ABSTRACT

For over a century Heraclides of Pontus (4th century B.C.) has stood with Aristarchus of Samos (3rd century B.C.) as one of the ancient precursors of Copernicus. Heraclides is supposed to have advanced not only a hypothesis that the Earth rotates on its axis once a day but also the idea that the Sun as easily as the Earth may be a centre of planetary motion. There is, however, a very simple historical difficulty with this widely assumed view of Heraclides's planetary doctrines.
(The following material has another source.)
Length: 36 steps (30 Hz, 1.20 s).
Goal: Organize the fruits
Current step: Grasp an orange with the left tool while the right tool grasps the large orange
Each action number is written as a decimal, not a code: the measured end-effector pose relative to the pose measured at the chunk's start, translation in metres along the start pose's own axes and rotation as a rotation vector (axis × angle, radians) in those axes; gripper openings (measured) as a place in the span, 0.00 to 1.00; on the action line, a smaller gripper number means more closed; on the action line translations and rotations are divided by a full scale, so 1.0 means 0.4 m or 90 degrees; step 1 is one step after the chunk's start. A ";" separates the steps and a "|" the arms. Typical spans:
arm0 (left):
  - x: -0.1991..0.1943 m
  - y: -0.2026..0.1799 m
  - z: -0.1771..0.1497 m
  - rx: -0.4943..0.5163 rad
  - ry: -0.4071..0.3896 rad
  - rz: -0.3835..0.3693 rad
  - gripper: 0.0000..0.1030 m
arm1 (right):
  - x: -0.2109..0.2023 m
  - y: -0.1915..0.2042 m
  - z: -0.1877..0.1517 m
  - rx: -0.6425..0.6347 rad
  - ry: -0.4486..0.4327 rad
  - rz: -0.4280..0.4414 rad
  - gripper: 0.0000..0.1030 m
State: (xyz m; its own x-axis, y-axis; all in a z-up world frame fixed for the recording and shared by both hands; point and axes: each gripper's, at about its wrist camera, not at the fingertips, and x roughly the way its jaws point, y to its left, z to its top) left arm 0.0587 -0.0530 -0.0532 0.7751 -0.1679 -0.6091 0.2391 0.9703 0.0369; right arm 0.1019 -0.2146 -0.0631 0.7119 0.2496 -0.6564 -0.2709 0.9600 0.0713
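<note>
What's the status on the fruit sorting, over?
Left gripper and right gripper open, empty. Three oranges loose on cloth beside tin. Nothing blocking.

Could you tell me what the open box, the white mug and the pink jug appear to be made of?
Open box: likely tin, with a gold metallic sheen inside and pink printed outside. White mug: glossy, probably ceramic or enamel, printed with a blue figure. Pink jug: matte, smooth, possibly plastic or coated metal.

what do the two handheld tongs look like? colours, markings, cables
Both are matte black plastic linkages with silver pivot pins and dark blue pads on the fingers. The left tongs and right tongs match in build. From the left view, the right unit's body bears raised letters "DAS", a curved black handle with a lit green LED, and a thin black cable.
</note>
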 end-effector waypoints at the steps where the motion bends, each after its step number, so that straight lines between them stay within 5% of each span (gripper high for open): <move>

Whereas Copernicus knew of Aristarchus's heliocentrical hypothesis,1 neither Copernicus nor Kepler nor anyone else before the nineteenth century put forth the name of Heraclides as an ancient heliocentrist.2 In an earlier study I have shown that the texts of Vitruvius, Pliny the Elder, and most especially Macrobius do not preserve any sort of Sun-centred or circumsolar path for either of the planets Mercury and Venus, while there is in the writing of Martianus Capella an unambiguous circumsolar theory for these two inner planets, which Martianus does not ascribe to any authority.3 The Capellan theory was recognized by Copernicus and Kepler and all writers on the subject of heliocentrism since the Renaissance. Where then does the name of Heraclides come from?